Physics-based universal outlier detector for flow statistics

Abstract

Outlier detection for PIV velocity fields is still nowadays an active field of research. In the last decades, several image pre-processing and processing algorithms have been developed aiming at increasing the dynamic velocity range of PIV measurements and reducing the measurement uncertainty. Nevertheless, PIV velocity fields are still often characterised by the presence of outliers, which potentially hamper the correct interpretation of the flow physics and negatively affect the evaluation of the flow statistics. The outlier detection strategies presented in literature are mainly based on the statistical analysis of the velocity vector with its immediate neighbour. Most of these algorithms have been demonstrated to be effective for instantaneous flow fields, where the errors associated with the outliers are order of magnitude larger than the expected measurement uncertainty.
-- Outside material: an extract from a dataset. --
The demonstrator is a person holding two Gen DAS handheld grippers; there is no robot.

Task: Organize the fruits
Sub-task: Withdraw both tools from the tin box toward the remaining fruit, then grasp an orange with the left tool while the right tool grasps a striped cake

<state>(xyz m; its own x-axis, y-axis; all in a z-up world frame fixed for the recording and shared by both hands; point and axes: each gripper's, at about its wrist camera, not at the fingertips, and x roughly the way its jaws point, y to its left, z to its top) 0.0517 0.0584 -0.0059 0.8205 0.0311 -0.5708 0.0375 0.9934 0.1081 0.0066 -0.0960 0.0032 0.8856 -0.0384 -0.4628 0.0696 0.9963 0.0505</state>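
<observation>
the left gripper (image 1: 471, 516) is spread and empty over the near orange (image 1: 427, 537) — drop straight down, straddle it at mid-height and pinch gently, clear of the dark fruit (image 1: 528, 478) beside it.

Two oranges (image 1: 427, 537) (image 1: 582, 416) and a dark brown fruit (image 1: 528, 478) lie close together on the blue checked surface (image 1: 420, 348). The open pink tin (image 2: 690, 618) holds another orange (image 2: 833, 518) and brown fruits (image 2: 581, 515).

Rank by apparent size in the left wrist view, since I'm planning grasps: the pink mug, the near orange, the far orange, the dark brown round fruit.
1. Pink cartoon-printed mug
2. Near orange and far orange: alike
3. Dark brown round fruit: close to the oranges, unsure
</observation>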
However, these approaches are not as effective for the flow statistics, where the outliers yield errors of the same order of the measurement uncertainty. To overcome this limitation, this paper proposed an outlier detection approach based on the agreement of the flow statistics to the constitutive equations, more specifically to the turbulent kinetic energy (TKE) transport equation. The focus is posed on the ratio between the local advection terms of TKE and a robust estimation of the TKE production along the local streamline. It is demonstrated that, in presence of outliers, the proposed principle yields a clear separation between the correct and the erroneous vectors. In order to assess the performance of the proposed principle, three different test cases are considered. For all of them, the results are compared with a reference outlier detection methodology, namely the universal outlier detection method proposed by Westerweel and Scarano (2005). The proposed turbulence transport-based approach exhibits higher performance in terms of percentage of outliers correctly identified in the flow statistics.